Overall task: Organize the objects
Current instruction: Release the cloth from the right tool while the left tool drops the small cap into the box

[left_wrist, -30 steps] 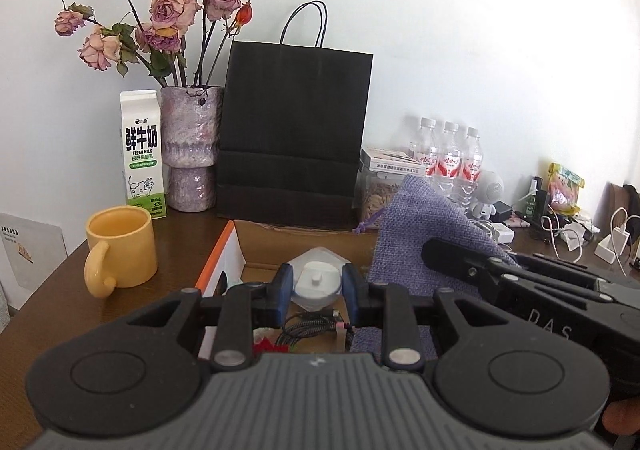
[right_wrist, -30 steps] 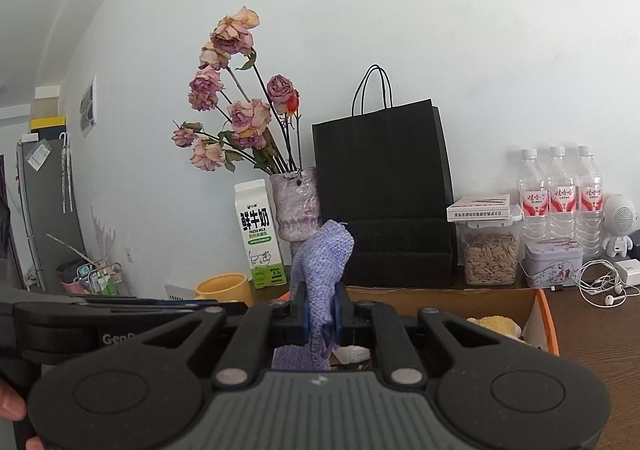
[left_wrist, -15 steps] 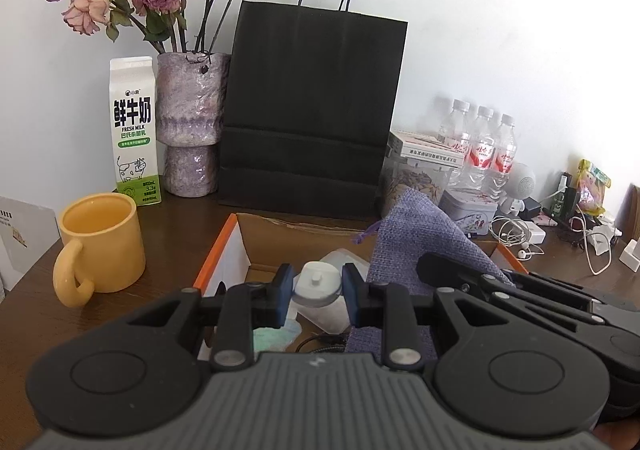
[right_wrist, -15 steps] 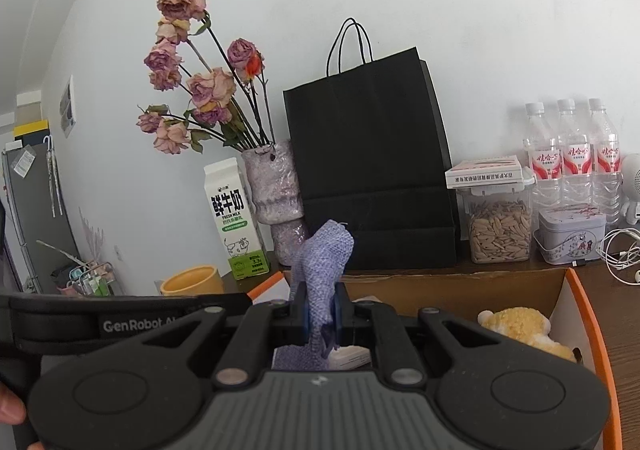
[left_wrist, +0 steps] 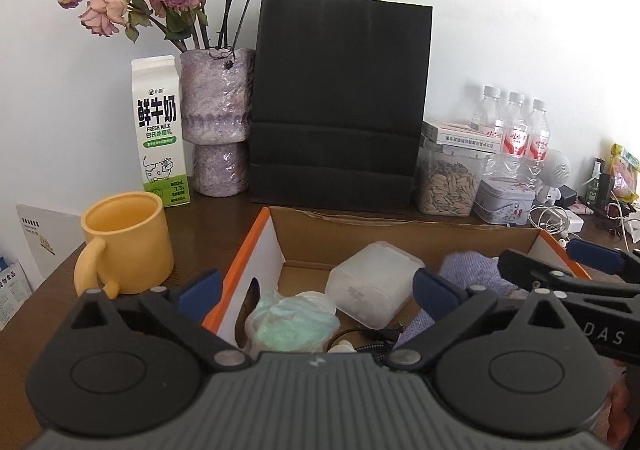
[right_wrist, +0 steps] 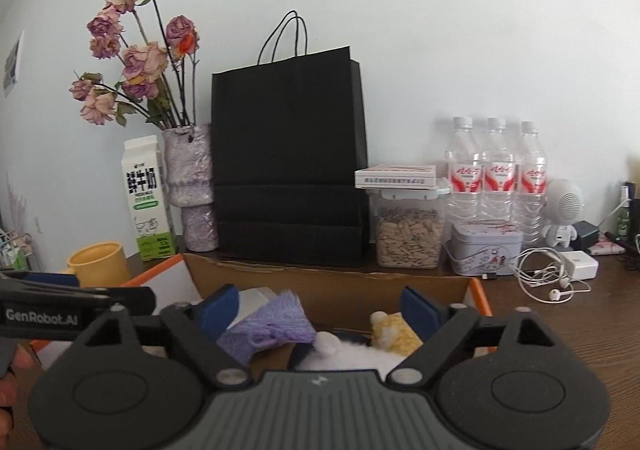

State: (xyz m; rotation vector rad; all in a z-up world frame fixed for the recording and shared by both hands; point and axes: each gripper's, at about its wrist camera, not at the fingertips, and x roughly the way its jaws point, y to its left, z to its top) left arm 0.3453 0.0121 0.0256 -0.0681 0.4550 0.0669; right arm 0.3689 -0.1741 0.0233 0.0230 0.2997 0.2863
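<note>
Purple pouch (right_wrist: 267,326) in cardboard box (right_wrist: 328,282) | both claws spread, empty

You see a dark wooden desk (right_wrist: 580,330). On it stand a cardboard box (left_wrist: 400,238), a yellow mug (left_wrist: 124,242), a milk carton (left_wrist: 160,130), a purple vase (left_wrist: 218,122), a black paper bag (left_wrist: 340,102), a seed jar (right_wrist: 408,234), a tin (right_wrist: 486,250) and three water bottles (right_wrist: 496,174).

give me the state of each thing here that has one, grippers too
left gripper: open, holding nothing
right gripper: open, holding nothing
purple pouch: released, lying in the box
cardboard box: open, holding items
yellow mug: upright, looks empty
milk carton: upright, closed
black paper bag: standing upright
seed jar: lidded, nearly full
water bottles: upright, capped
</note>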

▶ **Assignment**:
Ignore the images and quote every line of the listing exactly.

▶ **Written answer**:
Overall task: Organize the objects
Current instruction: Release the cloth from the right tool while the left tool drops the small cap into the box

[left_wrist, -30 steps] 
[right_wrist, -30 steps] 
[left_wrist, -15 steps] 
[right_wrist, -15 steps] 
[left_wrist, +0 steps] 
[right_wrist, +0 steps] 

State: (xyz m; rotation vector rad; all in a z-up world frame fixed for the recording and shared by both hands; point and axes: each gripper's, at about its wrist camera, not at the fingertips, and x roughly the way its jaws point, y to its left, z to its top) left arm 0.3453 0.0121 0.0256 -0.0681 0.4550 0.0669; right arm 0.3689 -0.1741 0.0233 0.0230 0.2997 0.2863
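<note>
Purple pouch (right_wrist: 267,326) in cardboard box (right_wrist: 328,282) | both claws spread, empty

You see a dark wooden desk (right_wrist: 580,330). On it stand a cardboard box (left_wrist: 400,238), a yellow mug (left_wrist: 124,242), a milk carton (left_wrist: 160,130), a purple vase (left_wrist: 218,122), a black paper bag (left_wrist: 340,102), a seed jar (right_wrist: 408,234), a tin (right_wrist: 486,250) and three water bottles (right_wrist: 496,174).

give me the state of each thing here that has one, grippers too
left gripper: open, holding nothing
right gripper: open, holding nothing
purple pouch: released, lying in the box
cardboard box: open, holding items
yellow mug: upright, looks empty
milk carton: upright, closed
black paper bag: standing upright
seed jar: lidded, nearly full
water bottles: upright, capped
</note>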

Nothing else goes with this output.